[[ Data provided, beginning ]]

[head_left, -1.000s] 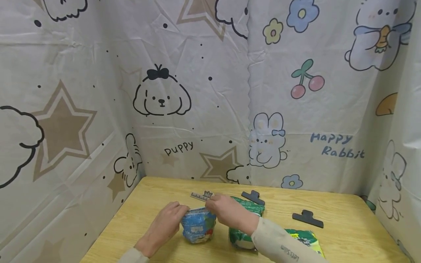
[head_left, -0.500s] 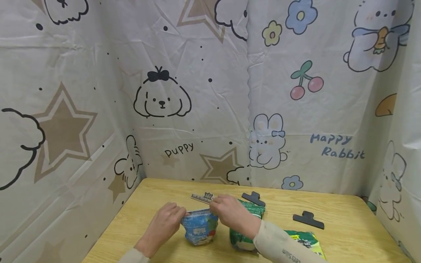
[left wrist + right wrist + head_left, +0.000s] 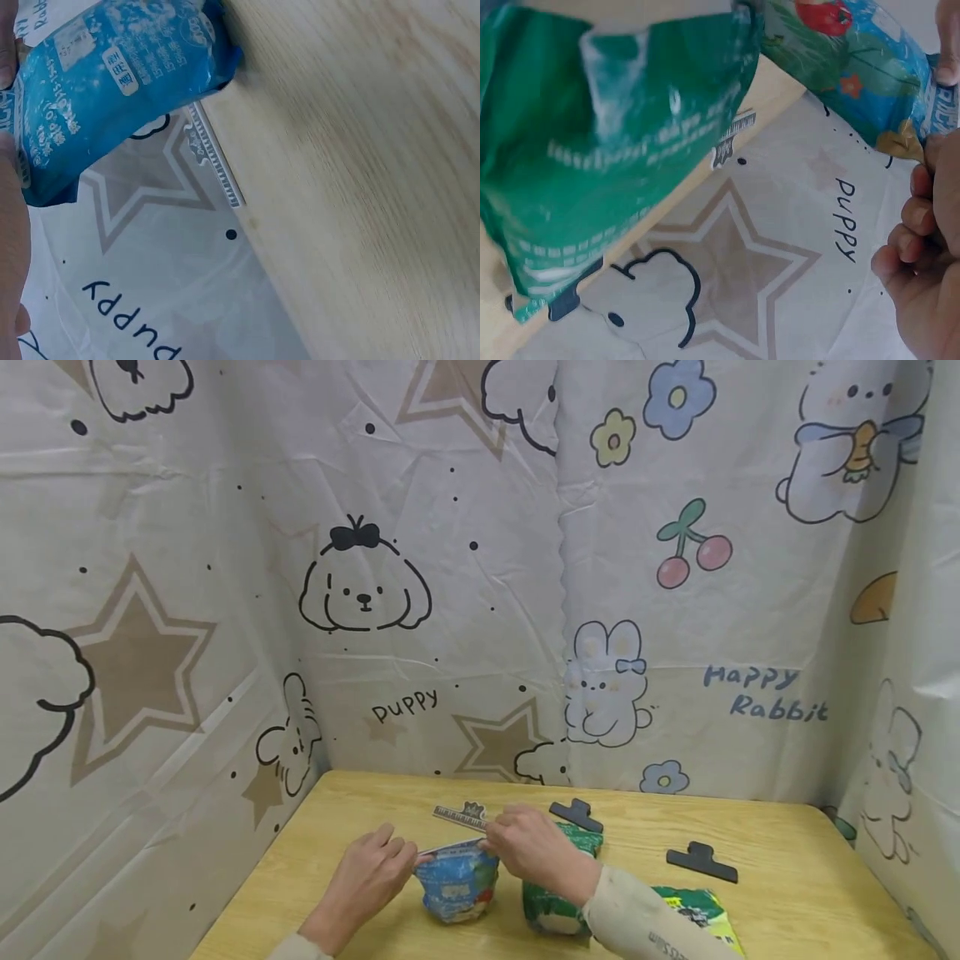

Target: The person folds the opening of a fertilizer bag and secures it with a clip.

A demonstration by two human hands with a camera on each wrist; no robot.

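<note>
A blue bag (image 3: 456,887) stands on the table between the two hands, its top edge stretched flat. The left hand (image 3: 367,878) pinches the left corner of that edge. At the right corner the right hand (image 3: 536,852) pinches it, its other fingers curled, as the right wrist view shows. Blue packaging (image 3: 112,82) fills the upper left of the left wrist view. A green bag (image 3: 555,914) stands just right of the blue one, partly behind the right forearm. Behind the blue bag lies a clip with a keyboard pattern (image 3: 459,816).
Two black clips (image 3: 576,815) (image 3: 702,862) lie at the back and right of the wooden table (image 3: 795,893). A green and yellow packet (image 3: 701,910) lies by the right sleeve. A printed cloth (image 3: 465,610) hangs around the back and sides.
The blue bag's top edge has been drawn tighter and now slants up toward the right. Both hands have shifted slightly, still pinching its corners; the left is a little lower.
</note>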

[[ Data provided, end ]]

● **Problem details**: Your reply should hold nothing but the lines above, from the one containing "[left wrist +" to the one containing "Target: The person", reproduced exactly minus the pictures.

● **Answer space**:
[left wrist + right wrist + head_left, +0.000s] 

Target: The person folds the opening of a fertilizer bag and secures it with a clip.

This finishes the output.